Photo: Andrew Burton/Getty Images

The apology by IACP President Terrence Cunningham to the nation’s minority population “for the actions of the past and the role that our profession has played in society’s historical mistreatment of communities of color” was applauded by civil rights groups and I am also glad he said it.

I acknowledged the “sins of our fathers” a few years ago and my own Chief has done the same.  For those that have been hurt or heard stories of others being hurt, I think what Chief Cunningham and others have done is important and needed but now we have to ask a very important question.

Where do we go from here?

There are some vital steps that law enforcement and the minority community have to do if we are ever going to get past apologies.

It Takes Two 
There are two words in police-community relations.  The “police” and the “community”.  It takes both parties to succeed and all too often communities expect everything from law enforcement while they sit back and do nothing.  This clearly isn’t in every case but just as there is an effort on law enforcement’s part, there has to be an effort on the community and that goes for both parties.  If the community is working towards that relationship, law enforcement must join them in that effort.

When .someone lies, it is very difficult to see them as a credible change agent.  This was certainly the case in Ferguson (MO) when the false narrative was “hands up-don’t shoot.”  The Department of Justice outed that lie and cleared Officer Wilson.  Despite that, those lies are still propagated which is why those singing that song will never be able to accomplish change.

They have no credibility.

The same holds true for law enforcement.  The Los Angeles Police Department still lives in the shadows of the Rampart Scandal where dishonesty and corruption ruled and while the LAPD is a very professional agency today, that dishonesty two decades ago hurt them immensely.

We seem to be living in a day where honesty takes a backseat.  For success to occur, the community and law enforcement need to take an oath of honesty.  Whether the truth hurts or helps what one’s agenda may be, honesty must take priority.  Without this, nothing will ever be accomplished.
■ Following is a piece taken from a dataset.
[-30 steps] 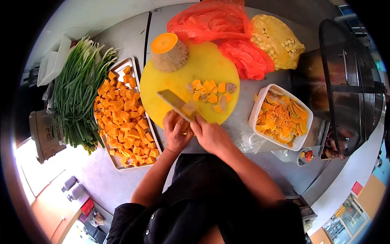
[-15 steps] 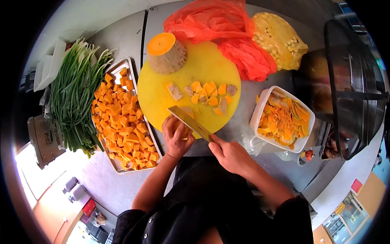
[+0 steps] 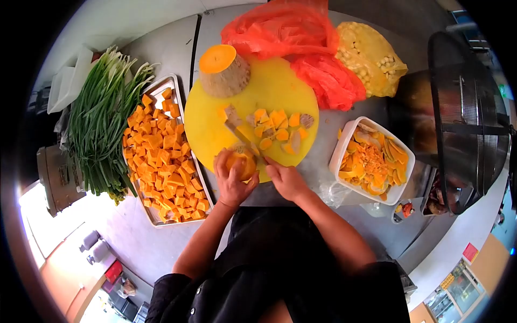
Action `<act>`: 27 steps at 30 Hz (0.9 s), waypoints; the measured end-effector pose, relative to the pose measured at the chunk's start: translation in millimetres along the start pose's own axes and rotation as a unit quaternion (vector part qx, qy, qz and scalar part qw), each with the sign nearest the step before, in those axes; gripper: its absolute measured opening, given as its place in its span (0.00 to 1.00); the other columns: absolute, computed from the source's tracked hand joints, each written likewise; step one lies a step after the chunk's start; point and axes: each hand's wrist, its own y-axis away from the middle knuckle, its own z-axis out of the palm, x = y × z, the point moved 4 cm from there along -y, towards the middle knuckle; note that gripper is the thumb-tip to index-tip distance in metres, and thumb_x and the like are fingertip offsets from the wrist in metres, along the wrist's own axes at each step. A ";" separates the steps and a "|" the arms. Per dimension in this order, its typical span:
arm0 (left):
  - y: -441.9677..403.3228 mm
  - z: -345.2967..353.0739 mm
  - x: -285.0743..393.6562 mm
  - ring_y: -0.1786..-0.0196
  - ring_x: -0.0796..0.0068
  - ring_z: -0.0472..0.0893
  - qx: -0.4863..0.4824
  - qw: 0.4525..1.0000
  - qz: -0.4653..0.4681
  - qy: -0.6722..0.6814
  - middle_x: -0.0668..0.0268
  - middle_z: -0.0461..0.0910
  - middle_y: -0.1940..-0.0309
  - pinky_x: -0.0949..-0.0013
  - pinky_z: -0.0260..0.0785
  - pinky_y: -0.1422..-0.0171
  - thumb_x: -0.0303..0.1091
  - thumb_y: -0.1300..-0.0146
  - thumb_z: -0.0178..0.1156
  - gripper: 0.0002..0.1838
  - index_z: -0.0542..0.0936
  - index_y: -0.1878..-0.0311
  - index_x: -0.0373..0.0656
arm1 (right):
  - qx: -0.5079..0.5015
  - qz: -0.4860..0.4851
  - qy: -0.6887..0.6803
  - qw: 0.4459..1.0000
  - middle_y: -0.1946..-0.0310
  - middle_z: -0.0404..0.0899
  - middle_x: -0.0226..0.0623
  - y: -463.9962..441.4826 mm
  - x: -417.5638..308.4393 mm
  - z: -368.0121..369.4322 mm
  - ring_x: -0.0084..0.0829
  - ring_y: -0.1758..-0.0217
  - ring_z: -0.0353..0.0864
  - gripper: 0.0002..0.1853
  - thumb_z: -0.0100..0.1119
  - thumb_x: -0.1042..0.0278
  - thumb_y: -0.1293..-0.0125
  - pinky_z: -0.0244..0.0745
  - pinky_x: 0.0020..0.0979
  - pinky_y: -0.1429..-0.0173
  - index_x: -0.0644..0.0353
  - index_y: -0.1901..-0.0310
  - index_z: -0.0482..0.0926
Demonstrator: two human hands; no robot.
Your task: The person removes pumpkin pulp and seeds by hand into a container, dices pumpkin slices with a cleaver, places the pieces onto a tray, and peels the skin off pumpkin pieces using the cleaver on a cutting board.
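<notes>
My left hand [image 3: 231,178] is closed around a piece of pumpkin [image 3: 243,166] near the front edge of the round yellow cutting board [image 3: 210,140]. In my right hand [image 3: 285,178] is a knife [image 3: 240,135], its blade slanting up and left just beyond the pumpkin piece. Whether the blade touches the piece I cannot tell. Several pumpkin offcuts [image 3: 278,117], some with rind, lie on the board past the knife. A large pumpkin chunk [image 3: 226,78] stands at the back left of the board, its orange cut face up.
Left of the board is a metal tray [image 3: 176,86] of orange pumpkin cubes [image 3: 161,156], with green onions [image 3: 102,124] beyond. On the right sits a white tub [image 3: 350,134] of pumpkin scraps. Red plastic bags [image 3: 280,29], a yellow bag [image 3: 369,59] and a black mesh cover [image 3: 468,124] are farther back.
The knife has turned steeper and moved past the pumpkin piece, uncovering more of its orange flesh. My right hand has shifted left and slightly forward. An additional small slice lies by the offcuts.
</notes>
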 end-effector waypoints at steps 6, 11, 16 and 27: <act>-9.5 -5.6 -6.3 0.35 0.35 0.70 -0.047 0.999 -0.011 0.004 0.42 0.68 0.37 0.42 0.67 0.31 0.36 0.59 0.79 0.39 0.74 0.41 0.43 | -0.085 0.213 -0.057 0.972 0.62 0.87 0.53 28.3 -33.0 -33.4 0.57 0.58 0.86 0.28 0.46 0.46 0.19 0.80 0.45 0.53 0.60 0.33 0.76; -13.0 -18.4 -25.7 0.30 0.35 0.68 -0.103 0.992 0.065 0.044 0.43 0.68 0.33 0.43 0.66 0.28 0.35 0.58 0.78 0.35 0.79 0.41 0.47 | -0.101 0.111 0.098 0.984 0.73 0.84 0.56 46.8 -84.5 -41.1 0.57 0.68 0.86 0.30 0.45 0.45 0.20 0.79 0.52 0.64 0.65 0.33 0.74; -0.4 -9.6 -19.3 0.30 0.38 0.68 -0.056 0.996 0.067 0.010 0.46 0.71 0.38 0.44 0.66 0.27 0.36 0.57 0.79 0.29 0.85 0.47 0.45 | -0.112 0.076 0.195 0.971 0.81 0.81 0.55 68.4 -108.3 -38.4 0.56 0.77 0.83 0.32 0.49 0.46 0.21 0.78 0.54 0.72 0.71 0.33 0.72; 5.3 -6.7 -27.1 0.32 0.39 0.70 0.011 0.997 0.033 0.071 0.51 0.72 0.40 0.44 0.67 0.30 0.35 0.61 0.81 0.31 0.84 0.48 0.44 | -0.153 0.099 0.231 0.956 0.81 0.81 0.52 77.6 -122.5 -49.4 0.54 0.78 0.83 0.33 0.51 0.47 0.22 0.79 0.51 0.72 0.72 0.31 0.70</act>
The police need to respect the community they serve and the community needs to respect the police.  That mutual respect is important in any relationship so don’t tell me as a police officer that you understand the importance of community relations when you just cursed out a citizen on a traffic stop and citizen, don’t say you want to help foster police relations when you slammed the door in an officer’s face who was looking for witnesses to a neighborhood crime.

The police and the community need to commit to training.  It’s hard to be “honest” and have “respect” if neither side understands the other.  I have taken numerous classes on understanding cultures and de-escalation and I need to continue that but what about the citizen that continues to blame law enforcement for various things when according to the law and policy, the officer did nothing wrong?

A citizen should not expect “de-escalation” if they continue to yell, scream and resist.

That makes no sense.

I could discuss more issues because this is a complex topic but we all must understand that improving police and community relations is not an overnight process.  The DOJ, policy changes and protests will never change the heart of men and women both behind the badge and those that are served by the badge.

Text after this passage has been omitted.